> [TASK BRIEF]
Pick out the lines below with "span" and list them.

> [SUPPLIED RECORDS]
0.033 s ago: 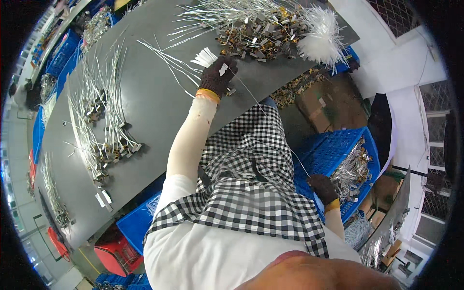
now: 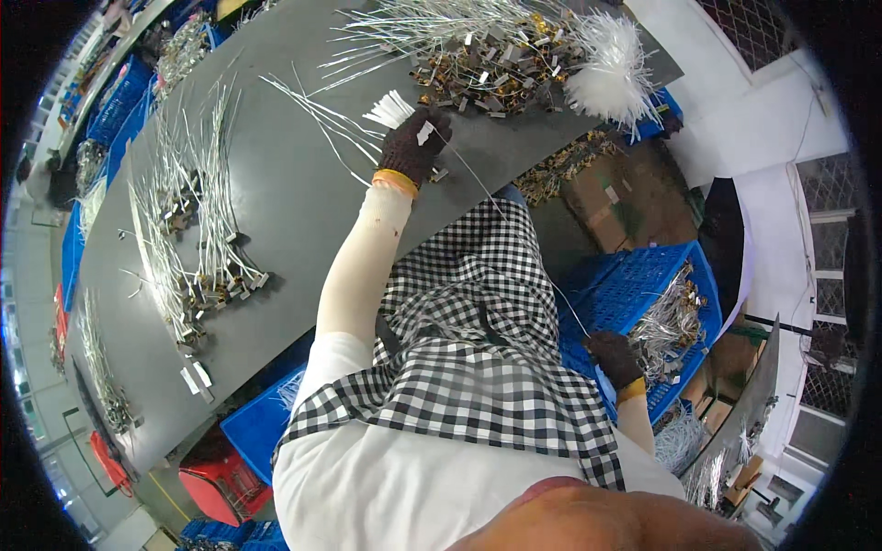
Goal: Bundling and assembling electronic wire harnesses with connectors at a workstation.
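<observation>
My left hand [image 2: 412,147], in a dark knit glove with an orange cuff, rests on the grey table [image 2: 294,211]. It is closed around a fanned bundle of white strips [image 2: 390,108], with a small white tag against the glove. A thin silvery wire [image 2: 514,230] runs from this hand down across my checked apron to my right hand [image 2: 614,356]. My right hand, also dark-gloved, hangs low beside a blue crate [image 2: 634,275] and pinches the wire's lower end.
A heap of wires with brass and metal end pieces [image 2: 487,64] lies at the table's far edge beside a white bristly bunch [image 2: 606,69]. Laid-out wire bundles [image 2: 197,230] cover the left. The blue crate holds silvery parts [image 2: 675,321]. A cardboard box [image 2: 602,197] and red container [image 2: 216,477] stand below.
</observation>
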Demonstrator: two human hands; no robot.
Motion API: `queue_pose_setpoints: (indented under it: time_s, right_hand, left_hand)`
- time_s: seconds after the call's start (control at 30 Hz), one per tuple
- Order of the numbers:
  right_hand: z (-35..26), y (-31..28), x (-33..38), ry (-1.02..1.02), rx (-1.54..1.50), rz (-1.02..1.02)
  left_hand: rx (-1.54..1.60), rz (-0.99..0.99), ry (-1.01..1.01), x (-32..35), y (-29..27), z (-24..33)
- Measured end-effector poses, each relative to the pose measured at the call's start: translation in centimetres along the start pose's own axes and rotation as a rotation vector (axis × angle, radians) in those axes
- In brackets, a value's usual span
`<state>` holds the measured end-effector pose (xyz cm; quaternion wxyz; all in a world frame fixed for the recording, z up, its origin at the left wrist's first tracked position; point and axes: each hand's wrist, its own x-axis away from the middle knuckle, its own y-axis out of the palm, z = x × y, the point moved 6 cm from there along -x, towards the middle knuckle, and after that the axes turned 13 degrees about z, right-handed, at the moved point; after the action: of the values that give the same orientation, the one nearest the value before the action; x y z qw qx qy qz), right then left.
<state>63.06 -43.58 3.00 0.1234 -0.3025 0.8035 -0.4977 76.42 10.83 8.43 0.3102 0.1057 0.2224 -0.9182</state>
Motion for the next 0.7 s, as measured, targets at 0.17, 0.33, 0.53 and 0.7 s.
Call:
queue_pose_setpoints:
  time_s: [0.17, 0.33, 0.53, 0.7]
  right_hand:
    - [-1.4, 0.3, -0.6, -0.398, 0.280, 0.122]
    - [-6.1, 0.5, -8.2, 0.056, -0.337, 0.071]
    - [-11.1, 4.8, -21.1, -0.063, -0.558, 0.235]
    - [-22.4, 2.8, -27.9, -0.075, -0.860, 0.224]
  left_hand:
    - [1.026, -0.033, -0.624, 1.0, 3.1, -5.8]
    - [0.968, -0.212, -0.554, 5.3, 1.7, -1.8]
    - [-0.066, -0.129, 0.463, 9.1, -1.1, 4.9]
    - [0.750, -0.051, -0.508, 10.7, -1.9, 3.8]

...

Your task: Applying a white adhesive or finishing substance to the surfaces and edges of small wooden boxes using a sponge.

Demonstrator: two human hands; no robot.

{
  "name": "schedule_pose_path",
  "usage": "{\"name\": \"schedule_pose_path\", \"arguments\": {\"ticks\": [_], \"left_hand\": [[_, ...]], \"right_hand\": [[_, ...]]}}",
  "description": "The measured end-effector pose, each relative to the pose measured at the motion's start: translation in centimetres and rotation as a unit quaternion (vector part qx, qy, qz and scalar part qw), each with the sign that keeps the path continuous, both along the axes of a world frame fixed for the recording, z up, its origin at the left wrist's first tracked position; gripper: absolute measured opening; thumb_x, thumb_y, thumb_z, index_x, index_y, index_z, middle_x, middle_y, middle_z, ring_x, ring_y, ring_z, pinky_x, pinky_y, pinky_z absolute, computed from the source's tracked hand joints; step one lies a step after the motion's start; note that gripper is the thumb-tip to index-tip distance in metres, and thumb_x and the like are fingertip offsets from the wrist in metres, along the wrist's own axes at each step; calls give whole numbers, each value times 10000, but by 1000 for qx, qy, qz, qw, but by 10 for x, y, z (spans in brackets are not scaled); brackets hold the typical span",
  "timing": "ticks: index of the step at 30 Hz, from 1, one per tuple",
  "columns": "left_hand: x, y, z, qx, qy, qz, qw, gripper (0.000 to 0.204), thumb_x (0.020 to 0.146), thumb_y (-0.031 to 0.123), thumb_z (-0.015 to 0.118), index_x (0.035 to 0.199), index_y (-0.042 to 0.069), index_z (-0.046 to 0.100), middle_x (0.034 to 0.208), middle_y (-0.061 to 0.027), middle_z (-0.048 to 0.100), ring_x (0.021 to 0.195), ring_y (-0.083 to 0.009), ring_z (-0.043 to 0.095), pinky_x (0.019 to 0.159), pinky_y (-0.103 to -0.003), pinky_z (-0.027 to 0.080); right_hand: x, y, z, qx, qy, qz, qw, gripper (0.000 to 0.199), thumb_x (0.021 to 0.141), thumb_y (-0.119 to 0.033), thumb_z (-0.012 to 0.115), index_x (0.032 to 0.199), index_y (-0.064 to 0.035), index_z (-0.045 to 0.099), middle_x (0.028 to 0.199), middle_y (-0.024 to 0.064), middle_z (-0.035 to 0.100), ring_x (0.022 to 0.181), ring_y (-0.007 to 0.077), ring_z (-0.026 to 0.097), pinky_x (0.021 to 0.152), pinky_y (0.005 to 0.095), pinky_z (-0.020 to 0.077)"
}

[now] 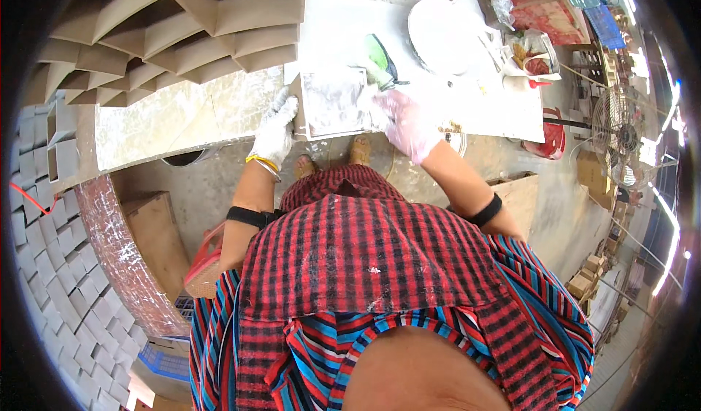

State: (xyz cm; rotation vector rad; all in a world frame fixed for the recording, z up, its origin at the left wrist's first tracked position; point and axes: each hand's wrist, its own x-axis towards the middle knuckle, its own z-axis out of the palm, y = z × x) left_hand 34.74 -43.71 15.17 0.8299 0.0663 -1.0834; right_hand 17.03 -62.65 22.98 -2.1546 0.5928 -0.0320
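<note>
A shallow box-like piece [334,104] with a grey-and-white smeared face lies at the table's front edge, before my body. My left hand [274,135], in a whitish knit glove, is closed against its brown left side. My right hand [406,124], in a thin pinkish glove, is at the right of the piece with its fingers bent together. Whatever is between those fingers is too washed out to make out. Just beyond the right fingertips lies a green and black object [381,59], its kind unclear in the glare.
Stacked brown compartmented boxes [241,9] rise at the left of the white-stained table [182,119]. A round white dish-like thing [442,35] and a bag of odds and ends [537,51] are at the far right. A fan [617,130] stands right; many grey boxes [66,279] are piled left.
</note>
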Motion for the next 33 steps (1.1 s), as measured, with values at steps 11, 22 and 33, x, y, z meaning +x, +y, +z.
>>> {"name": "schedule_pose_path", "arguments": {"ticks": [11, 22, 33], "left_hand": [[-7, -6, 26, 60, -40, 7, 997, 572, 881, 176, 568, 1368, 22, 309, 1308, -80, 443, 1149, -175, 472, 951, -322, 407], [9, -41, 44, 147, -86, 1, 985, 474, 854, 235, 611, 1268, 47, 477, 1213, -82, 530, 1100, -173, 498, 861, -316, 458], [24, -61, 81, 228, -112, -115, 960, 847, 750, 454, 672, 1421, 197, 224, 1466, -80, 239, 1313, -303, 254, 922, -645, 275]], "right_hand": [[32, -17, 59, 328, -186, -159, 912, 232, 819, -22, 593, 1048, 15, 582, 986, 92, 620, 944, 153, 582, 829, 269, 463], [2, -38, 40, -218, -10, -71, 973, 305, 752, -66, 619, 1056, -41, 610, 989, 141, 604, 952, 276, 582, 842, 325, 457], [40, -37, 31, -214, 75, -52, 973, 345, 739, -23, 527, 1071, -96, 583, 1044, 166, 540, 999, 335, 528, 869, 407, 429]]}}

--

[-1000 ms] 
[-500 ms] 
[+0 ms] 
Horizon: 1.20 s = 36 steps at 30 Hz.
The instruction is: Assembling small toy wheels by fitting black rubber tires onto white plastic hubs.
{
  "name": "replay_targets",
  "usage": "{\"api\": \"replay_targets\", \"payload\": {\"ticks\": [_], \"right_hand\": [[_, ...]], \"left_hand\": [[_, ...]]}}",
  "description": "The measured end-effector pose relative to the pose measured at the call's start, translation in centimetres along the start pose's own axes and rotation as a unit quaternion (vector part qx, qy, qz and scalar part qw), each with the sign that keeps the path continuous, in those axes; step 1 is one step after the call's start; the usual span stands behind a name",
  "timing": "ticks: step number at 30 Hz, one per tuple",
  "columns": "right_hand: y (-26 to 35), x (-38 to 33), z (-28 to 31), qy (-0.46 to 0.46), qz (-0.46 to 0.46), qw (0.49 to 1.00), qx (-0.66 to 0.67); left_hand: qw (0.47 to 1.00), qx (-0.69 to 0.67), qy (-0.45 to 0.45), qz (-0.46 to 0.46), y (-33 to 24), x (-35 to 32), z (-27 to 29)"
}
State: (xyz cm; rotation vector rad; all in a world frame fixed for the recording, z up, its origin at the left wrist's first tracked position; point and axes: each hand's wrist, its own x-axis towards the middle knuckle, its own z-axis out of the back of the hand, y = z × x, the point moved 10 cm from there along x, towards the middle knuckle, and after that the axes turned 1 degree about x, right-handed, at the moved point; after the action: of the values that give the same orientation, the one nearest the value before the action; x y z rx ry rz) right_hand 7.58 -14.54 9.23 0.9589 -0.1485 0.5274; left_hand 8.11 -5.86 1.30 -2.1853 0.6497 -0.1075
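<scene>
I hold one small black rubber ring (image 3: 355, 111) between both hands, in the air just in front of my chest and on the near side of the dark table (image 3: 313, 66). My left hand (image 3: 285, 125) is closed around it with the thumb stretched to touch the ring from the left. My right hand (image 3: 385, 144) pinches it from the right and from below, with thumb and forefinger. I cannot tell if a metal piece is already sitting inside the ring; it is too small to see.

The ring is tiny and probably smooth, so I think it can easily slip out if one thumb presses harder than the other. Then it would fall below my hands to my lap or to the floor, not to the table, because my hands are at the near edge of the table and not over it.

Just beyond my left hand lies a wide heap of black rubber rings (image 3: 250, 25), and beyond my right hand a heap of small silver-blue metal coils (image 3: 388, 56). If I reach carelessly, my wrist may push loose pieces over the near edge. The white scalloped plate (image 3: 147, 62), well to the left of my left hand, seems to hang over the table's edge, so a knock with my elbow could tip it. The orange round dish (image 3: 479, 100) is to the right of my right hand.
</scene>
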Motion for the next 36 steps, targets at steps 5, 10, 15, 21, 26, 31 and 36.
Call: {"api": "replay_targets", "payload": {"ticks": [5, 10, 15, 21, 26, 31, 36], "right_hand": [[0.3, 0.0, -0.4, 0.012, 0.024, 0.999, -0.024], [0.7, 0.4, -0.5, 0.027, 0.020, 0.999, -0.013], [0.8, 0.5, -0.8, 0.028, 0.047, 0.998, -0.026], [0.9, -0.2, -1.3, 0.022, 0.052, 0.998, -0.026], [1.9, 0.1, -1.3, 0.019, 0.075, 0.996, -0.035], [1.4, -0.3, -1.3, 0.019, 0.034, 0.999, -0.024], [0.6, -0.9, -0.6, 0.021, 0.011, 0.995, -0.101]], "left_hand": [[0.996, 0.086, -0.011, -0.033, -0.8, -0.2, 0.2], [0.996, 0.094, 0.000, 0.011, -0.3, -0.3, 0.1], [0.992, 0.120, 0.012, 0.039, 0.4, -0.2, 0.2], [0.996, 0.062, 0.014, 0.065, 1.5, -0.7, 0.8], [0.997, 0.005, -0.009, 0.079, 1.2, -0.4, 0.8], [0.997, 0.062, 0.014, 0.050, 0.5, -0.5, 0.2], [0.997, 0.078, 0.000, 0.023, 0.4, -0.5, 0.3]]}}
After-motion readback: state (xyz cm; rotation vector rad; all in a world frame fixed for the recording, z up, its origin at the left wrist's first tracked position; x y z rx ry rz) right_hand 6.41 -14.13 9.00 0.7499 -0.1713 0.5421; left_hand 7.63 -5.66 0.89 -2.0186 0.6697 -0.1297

> [EXERCISE RESULT]
- In brackets, a value's usual span
  "description": "The measured end-effector pose, each relative to the pose measured at the motion's start: translation in centimetres and rotation as a unit quaternion (vector part qx, qy, qz and scalar part qw), each with the sign that keeps the path continuous, both along the axes of a world frame fixed for the recording, z up, its origin at the left wrist's first tracked position; gripper: absolute measured opening; thumb_x, thumb_y, thumb_z, index_x, index_y, index_z, middle_x, middle_y, middle_z, ring_x, ring_y, ring_z, pinky_x, pinky_y, pinky_z absolute, computed from the source's tracked hand joints; step one lies a step after the motion's start; note that gripper is the thumb-tip to index-tip distance in metres, and thumb_x and the like are fingertip offsets from the wrist in metres, along the wrist's own axes at each step; calls give whole numbers, each value times 10000, but by 1000 for qx, qy, qz, qw, but by 10 for x, y, z (spans in brackets are not scaled); brackets hold the typical span",
  "description": "The measured end-effector pose relative to the pose measured at the call's start, translation in centimetres along the start pose's own axes and rotation as a unit quaternion (vector part qx, qy, qz and scalar part qw), each with the sign that keeps the path continuous, in those axes; step 1 is one step after the call's start; the usual span stands behind a name",

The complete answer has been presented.